The bird flu that's now spreading among cows doesn't yet appear to pose an imminent threat to most people. Scientists say the virus would need to mutate significantly to be able to transmit easily from human to human.

But federal health officials say they've started trying to develop a vaccine to protect people just in case a pandemic erupts.

"We've got some preparedness pieces in place that will give us a head start should we need a large-scale vaccination campaign in a pandemic situation," Dawn O'Connell, the assistant secretary for preparedness and response at the Health and Human Services Department, told NPR in an interview this week.

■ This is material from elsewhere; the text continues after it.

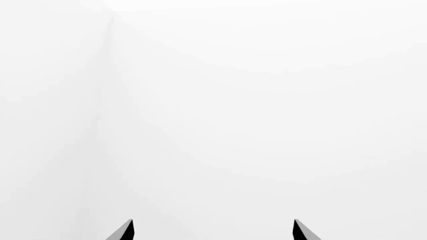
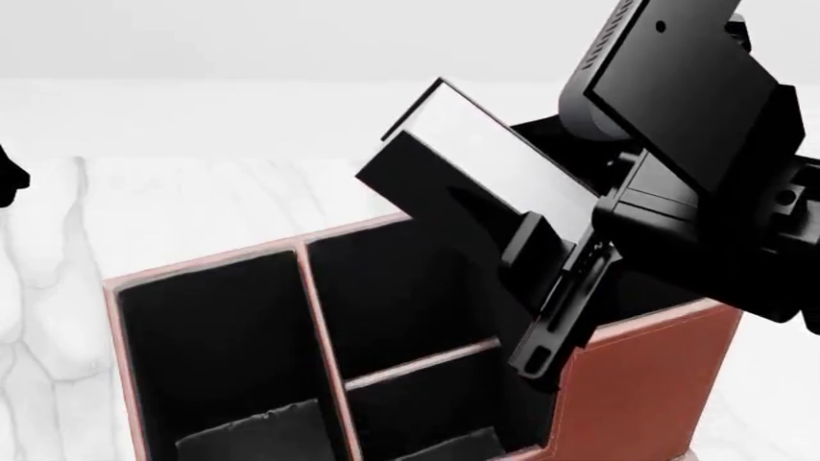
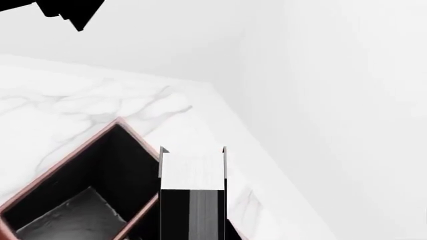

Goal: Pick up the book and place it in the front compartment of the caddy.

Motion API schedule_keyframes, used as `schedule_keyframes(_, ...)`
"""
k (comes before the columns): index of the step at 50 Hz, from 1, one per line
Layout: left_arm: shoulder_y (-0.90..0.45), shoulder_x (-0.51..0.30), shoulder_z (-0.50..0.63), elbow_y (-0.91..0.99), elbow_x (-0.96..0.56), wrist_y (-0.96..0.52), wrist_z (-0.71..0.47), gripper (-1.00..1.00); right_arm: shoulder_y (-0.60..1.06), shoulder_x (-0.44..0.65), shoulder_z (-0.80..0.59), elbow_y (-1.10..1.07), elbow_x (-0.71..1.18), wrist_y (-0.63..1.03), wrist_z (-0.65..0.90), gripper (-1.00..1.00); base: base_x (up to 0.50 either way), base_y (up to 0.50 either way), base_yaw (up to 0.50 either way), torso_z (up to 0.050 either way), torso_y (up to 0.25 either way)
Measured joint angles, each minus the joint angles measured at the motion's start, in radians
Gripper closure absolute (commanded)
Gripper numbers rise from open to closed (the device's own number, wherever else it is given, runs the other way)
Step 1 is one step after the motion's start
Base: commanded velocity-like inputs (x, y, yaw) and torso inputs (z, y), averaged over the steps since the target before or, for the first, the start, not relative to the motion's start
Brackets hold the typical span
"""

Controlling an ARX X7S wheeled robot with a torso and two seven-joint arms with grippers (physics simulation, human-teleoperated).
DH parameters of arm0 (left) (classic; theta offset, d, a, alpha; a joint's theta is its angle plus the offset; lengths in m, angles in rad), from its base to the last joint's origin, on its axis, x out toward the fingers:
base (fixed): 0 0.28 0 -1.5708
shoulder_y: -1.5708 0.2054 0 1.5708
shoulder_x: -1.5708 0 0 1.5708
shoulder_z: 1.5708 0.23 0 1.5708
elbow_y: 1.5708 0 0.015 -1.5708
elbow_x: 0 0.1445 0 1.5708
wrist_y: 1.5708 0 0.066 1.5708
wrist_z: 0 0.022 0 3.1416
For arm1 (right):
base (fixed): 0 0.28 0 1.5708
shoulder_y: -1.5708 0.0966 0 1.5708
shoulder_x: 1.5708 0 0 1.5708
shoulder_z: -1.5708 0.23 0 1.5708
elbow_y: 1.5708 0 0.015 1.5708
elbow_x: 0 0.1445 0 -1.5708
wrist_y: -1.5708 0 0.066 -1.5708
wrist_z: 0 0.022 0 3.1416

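The black book (image 2: 481,158), its white page edges facing up, hangs tilted in my right gripper (image 2: 548,288), which is shut on its lower end. It hovers over the reddish-brown caddy (image 2: 654,384), above the tall-walled front compartment (image 2: 410,288) behind the low cross divider. In the right wrist view the book (image 3: 192,200) juts out from the jaws past the caddy's rim (image 3: 137,135). My left gripper (image 1: 213,229) is open, holds nothing, and faces a blank white wall.
The caddy stands on a white marble table (image 2: 192,202) whose far edge (image 3: 227,100) meets a white wall. A long side cell (image 2: 218,346) and a shallower cell (image 2: 423,408) lie nearer me. A black part of the left arm (image 2: 8,178) shows at the left border.
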Motion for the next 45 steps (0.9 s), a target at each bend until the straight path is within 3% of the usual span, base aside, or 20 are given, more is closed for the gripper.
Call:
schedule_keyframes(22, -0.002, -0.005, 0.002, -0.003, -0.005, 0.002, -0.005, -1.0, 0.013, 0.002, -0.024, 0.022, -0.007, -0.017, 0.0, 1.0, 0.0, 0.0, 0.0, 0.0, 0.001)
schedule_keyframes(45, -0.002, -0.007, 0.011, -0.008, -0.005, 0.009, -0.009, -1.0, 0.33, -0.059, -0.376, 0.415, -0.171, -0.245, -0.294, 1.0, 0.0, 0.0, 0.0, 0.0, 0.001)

That includes two vaccines made from older, but similar strains of the virus that early testing indicates could protect people, O'Connell said. The government also has stocks of adjuvant, a substance that is used to increase a vaccine's effectiveness, O'Connell said.

"We actually have manufactured small lots of both of the candidates. So we have some to the tune of hundreds of thousands in prefilled syringes and in vials that could be deployed fairly quickly," she said.

The government also has the raw material to make 10 million additional doses within weeks, plus another 125 million doses within about four months, she said.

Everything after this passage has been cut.